- [Your objective]: Please give the number of lines in the material below that contain "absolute", and provide nothing besides that number.

- [Data shown]:
==========

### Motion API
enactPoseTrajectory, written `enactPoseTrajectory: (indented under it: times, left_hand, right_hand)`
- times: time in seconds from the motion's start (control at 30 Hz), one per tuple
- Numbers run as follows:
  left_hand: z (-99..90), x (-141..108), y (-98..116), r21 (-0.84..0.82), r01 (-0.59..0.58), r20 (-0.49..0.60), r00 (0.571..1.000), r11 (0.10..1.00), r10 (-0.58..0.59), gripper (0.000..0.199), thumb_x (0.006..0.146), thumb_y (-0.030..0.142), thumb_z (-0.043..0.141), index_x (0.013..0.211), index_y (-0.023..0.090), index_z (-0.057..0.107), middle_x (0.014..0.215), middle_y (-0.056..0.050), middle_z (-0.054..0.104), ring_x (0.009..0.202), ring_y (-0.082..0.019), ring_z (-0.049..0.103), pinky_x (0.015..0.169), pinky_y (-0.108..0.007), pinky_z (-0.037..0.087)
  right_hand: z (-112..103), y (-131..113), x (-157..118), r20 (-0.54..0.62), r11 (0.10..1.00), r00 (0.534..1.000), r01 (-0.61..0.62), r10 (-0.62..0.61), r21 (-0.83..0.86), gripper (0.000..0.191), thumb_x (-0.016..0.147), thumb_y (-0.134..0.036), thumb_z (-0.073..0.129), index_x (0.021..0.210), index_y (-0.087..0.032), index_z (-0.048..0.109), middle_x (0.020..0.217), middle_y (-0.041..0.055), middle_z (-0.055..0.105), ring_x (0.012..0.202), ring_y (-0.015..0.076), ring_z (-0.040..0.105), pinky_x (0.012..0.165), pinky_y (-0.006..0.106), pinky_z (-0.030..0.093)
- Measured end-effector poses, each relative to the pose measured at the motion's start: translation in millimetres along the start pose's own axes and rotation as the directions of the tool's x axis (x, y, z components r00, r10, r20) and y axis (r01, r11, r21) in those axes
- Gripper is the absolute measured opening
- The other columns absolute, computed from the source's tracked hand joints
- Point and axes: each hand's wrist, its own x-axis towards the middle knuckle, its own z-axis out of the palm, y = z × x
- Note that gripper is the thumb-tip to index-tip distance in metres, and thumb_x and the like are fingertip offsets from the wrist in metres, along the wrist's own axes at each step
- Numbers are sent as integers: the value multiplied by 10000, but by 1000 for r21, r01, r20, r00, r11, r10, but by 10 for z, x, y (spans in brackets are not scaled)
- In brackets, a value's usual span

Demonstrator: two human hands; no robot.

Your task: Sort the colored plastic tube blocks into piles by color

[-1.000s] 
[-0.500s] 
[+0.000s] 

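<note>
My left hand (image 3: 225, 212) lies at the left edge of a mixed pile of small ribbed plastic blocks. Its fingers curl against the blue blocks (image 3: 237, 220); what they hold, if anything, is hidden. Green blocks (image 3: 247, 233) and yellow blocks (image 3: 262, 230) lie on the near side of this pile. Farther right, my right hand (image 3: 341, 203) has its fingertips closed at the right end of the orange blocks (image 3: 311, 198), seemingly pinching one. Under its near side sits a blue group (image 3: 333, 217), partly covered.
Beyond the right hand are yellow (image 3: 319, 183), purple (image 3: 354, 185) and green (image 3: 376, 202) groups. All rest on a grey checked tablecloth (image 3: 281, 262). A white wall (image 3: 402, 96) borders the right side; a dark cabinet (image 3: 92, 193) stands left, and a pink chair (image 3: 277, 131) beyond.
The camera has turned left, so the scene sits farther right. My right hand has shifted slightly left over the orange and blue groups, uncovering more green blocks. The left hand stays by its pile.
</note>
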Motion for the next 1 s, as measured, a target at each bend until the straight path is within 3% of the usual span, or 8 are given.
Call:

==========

- [Written response]: 2